■ **What is being asked**
For the copy, please give all of the data again exactly and leave the pictures out.

■ **Input data**
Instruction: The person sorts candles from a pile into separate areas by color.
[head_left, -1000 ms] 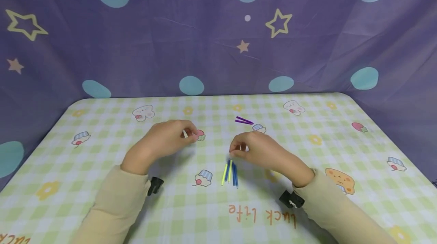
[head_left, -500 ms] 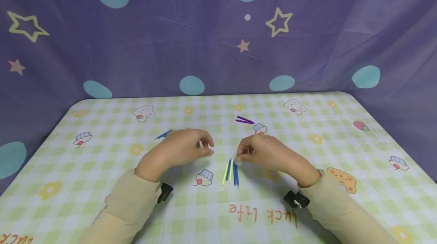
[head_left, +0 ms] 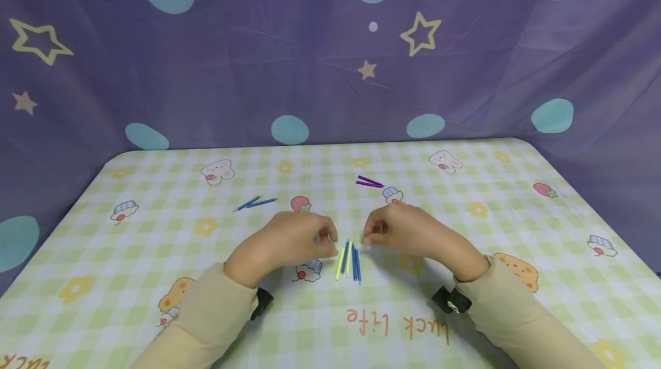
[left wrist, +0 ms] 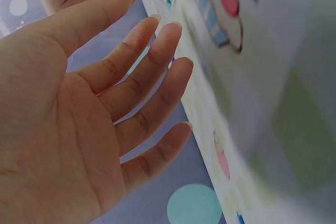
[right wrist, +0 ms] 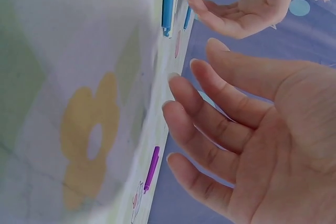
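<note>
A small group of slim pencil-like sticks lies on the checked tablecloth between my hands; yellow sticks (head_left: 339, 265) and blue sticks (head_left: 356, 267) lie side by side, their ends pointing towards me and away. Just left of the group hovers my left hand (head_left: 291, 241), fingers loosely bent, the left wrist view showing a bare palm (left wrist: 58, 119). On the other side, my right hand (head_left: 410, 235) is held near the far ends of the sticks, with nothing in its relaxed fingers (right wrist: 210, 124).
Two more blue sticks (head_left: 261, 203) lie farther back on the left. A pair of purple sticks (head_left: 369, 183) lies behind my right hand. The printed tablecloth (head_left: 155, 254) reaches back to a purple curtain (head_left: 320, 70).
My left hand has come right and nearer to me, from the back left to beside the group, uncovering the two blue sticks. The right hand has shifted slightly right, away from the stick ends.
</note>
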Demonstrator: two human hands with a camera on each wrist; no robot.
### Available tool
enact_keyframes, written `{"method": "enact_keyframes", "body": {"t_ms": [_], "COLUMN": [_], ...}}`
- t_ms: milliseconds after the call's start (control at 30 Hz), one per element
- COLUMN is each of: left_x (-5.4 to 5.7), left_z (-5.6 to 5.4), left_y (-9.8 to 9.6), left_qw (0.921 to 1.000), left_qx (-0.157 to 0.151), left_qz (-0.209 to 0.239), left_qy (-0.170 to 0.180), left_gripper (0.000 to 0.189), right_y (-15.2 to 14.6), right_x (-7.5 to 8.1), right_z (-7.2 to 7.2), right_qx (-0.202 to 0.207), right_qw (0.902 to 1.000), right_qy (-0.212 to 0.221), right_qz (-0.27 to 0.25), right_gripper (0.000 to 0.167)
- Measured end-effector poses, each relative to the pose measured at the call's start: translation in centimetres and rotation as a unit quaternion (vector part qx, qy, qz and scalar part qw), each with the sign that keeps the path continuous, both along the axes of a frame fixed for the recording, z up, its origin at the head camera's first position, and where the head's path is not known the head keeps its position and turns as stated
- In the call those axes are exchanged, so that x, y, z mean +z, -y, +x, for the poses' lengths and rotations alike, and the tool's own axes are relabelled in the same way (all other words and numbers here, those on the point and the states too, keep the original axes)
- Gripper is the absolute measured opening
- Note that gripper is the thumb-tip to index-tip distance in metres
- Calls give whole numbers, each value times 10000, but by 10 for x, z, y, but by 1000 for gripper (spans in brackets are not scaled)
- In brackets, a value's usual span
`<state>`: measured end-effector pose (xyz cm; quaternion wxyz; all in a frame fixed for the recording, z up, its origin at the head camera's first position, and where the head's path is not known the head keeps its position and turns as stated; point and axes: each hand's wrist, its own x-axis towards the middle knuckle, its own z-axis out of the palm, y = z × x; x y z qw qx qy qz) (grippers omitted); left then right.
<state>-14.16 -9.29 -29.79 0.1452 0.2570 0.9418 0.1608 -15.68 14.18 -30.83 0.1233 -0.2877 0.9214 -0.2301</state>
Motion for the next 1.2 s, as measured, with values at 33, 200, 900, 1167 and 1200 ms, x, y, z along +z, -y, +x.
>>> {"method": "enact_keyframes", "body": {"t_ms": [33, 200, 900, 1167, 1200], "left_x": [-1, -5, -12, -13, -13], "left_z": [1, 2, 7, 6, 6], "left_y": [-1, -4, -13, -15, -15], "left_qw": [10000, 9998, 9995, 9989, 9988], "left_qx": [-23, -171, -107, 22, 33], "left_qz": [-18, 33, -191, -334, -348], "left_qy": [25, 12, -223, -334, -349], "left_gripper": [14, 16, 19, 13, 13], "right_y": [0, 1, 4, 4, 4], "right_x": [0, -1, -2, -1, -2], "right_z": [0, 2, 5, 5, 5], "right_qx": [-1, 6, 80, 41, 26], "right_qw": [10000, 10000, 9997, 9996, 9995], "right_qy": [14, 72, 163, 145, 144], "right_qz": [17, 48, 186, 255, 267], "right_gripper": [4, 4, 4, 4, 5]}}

■ **Completed task**
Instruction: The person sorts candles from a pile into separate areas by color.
[head_left, -1000 ms] 
[head_left, -500 ms] 
[head_left, +0 ms] 
[left wrist, +0 ms] 
[right wrist, +0 ms] 
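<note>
A small group of slim pencil-like sticks lies on the checked tablecloth between my hands; yellow sticks (head_left: 339, 265) and blue sticks (head_left: 356, 267) lie side by side, their ends pointing towards me and away. Just left of the group hovers my left hand (head_left: 291, 241), fingers loosely bent, the left wrist view showing a bare palm (left wrist: 58, 119). On the other side, my right hand (head_left: 410, 235) is held near the far ends of the sticks, with nothing in its relaxed fingers (right wrist: 210, 124).
Two more blue sticks (head_left: 261, 203) lie farther back on the left. A pair of purple sticks (head_left: 369, 183) lies behind my right hand. The printed tablecloth (head_left: 155, 254) reaches back to a purple curtain (head_left: 320, 70).
My left hand has come right and nearer to me, from the back left to beside the group, uncovering the two blue sticks. The right hand has shifted slightly right, away from the stick ends.
</note>
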Demonstrator: two human hands with a camera on each wrist; no robot.
### Available tool
enact_keyframes, written `{"method": "enact_keyframes", "body": {"t_ms": [_], "COLUMN": [_], ...}}`
- t_ms: milliseconds after the call's start (control at 30 Hz), one per element
- COLUMN is each of: left_x (-5.4 to 5.7), left_z (-5.6 to 5.4), left_y (-9.8 to 9.6), left_qw (0.921 to 1.000), left_qx (-0.157 to 0.151), left_qz (-0.209 to 0.239), left_qy (-0.170 to 0.180), left_gripper (0.000 to 0.189), right_y (-15.2 to 14.6), right_x (-7.5 to 8.1), right_z (-7.2 to 7.2), right_qx (-0.202 to 0.207), right_qw (0.902 to 1.000), right_qy (-0.212 to 0.221), right_qz (-0.27 to 0.25), right_gripper (0.000 to 0.167)
- Measured end-effector poses, each relative to the pose measured at the call's start: translation in centimetres and rotation as a unit quaternion (vector part qx, qy, qz and scalar part qw), each with the sign that keeps the path continuous, both along the axes of a frame fixed for the recording, z up, its origin at the head camera's first position, and where the head's path is not known the head keeps its position and turns as stated
- In the call those axes are exchanged, so that x, y, z mean +z, -y, +x, for the poses' lengths and rotations alike, and the tool's own axes are relabelled in the same way (all other words and numbers here, those on the point and the states too, keep the original axes)
- Gripper is the absolute measured opening
- Note that gripper is the thumb-tip to index-tip distance in metres
- Calls give whole numbers, each value times 10000, but by 10 for x, z, y, but by 1000 for gripper (spans in brackets are not scaled)
- In brackets, a value's usual span
`<state>`: measured end-effector pose (xyz cm; quaternion wxyz; all in a frame fixed for the recording, z up, its origin at the head camera's first position, and where the head's path is not known the head keeps its position and turns as stated; point and axes: each hand's wrist, its own x-axis towards the middle knuckle, its own z-axis out of the palm, y = z × x; x y z qw qx qy qz) (grippers omitted); left then right.
<state>-14.16 -9.29 -29.79 0.1452 0.2570 0.9418 0.1608 -15.68 14.18 -30.83 0.1233 -0.2877 0.9214 -0.2301</state>
Motion for the next 1.2 s, as measured, with values at 33, 200, 900, 1167 and 1200 ms, x, y, z along +z, -y, +x.
>>> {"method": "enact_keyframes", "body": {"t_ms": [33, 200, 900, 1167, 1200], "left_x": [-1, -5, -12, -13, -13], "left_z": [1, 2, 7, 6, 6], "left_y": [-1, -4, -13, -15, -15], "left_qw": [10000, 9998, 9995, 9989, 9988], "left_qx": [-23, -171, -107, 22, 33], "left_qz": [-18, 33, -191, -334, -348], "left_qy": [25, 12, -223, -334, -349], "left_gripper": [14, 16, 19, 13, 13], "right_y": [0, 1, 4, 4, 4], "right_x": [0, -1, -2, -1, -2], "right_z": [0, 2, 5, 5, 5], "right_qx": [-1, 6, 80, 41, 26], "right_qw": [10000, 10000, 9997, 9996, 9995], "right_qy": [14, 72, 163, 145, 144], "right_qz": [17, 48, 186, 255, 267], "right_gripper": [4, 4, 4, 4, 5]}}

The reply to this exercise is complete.